The 2019 Caroline Jones Women in Media Young Journalist's Award winner, Virginia Tapscott, recognised again as a top achiever.

By Kate Banville

Virginia Tapscott’s life was sent into a devastating spin on June 18 2020 when her sister died from a drug overdose after repeated sexual abuse both as a child and teenager. 

While dealing with unimaginable personal grief, Tapscott has been fighting for change to honour her sister Dr Alexandra Tapp known as Ally by loved ones.

This advocacy has earnt Tapscott a nomination in The Australian newspaper’s Australian of the Year Awards, which has been recognising top achievers since 1971.

Based in regional NSW, the freelance journalist was named the Caroline Jones Women in Media Young Journalist’s Award in 2019. 

Now she’s determined to use her platform to speak for the voiceless, which has prompted other survivors to come forward and report their abuse to police.

It has resulted in at least one arrest so far.

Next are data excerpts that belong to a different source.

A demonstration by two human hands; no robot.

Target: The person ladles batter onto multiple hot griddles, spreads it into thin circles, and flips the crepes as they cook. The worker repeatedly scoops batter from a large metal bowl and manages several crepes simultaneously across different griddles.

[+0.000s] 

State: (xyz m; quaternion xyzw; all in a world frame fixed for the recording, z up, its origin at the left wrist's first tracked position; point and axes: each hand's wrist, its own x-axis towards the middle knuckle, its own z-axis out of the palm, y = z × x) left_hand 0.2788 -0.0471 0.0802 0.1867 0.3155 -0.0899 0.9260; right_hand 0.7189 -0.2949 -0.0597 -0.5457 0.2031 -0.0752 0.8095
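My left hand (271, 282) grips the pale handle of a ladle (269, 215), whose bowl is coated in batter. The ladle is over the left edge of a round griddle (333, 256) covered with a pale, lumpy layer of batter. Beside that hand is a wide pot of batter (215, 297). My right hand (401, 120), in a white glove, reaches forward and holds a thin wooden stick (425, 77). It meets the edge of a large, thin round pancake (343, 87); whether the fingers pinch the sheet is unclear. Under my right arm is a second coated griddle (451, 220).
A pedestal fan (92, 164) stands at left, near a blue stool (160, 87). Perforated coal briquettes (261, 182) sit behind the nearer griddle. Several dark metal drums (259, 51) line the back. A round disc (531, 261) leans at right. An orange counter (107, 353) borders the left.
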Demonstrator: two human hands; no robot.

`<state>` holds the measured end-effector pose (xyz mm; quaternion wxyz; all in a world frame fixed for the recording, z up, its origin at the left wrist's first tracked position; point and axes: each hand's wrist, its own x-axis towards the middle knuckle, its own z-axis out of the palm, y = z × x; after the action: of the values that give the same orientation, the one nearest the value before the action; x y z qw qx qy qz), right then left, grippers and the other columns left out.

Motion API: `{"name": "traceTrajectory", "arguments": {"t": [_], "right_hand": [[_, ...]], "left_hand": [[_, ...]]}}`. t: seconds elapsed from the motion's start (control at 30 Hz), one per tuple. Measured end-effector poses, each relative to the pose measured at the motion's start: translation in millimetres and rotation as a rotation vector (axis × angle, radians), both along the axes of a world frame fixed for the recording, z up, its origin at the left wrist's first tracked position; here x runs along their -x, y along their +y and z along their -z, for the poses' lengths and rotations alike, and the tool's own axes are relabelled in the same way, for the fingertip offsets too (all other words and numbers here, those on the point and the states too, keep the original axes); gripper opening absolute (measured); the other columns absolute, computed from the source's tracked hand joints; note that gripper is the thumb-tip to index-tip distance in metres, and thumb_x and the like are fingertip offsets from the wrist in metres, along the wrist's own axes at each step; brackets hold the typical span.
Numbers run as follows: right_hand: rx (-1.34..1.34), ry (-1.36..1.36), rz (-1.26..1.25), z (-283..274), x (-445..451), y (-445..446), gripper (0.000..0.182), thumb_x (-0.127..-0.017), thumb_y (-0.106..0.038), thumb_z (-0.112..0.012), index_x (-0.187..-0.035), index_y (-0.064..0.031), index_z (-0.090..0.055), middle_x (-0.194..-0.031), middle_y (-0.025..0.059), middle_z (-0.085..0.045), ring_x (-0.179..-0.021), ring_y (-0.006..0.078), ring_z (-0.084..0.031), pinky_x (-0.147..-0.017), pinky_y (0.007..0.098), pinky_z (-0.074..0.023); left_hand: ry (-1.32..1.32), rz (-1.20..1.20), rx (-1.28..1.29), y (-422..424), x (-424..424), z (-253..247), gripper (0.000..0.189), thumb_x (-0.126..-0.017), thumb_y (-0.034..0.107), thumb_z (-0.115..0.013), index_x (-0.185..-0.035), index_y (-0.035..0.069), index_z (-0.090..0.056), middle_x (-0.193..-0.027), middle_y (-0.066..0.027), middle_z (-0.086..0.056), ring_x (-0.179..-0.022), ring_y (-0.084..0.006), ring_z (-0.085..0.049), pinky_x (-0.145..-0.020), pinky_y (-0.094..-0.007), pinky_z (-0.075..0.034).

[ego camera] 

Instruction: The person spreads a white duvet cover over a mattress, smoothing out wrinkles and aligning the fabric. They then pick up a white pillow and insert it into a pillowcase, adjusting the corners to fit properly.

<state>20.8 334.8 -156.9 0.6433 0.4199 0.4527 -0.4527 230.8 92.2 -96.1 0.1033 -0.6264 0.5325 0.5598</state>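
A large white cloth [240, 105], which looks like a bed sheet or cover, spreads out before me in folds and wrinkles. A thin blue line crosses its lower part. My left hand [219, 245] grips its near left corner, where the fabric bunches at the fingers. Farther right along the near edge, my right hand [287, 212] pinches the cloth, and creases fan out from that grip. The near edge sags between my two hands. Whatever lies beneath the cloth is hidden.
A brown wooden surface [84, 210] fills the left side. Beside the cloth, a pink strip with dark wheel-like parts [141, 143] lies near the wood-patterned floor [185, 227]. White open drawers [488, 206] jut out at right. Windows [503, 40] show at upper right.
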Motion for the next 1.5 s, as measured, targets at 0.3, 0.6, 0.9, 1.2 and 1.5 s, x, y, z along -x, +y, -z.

Through a series of gripping articles in The Australian, Tapscott has focused national attention on the issue.

“Without Women in Media, I wouldn’t have been in a position to get my piece published and the platform to have this conversation.”

Virginia Tapscott

“I still feel a bit strange about everything and I guess the nomination says something about where the issue sits in people’s minds now and something that people take seriously. 

“I’m happy for it to be something in the public view and keep it there for as long as possible.

“I look at my three kids and I’m no statistician but to me that says I’ve got three in five chances of my children experiencing sexual harm before 18 and to me that’s just completely unacceptable.”

Tapscott said she was in great company with every person on The Australian’s nomination list fighting tirelessly for worthy causes.

For Tapscott, this work will never end.

“When you feel like you can take action and do something –  thats the only relief we get at the moment,” she said. 

“I think the law reforms and all other reforms need to come from cultural change because the decision makers in courts, in police and parliament are just a reflection of what society thinks.

“We are stuck in a goody baddy narrative and it’s very complex and we need to attack it with everything we’ve got and when talking about the perpetrators and providing support it’s about prevention because I don’t want this to ever happen again.”

If this article causes distress, support is available via Lifeline on 13 11 14 or 1800RESPECT 1800 737 732.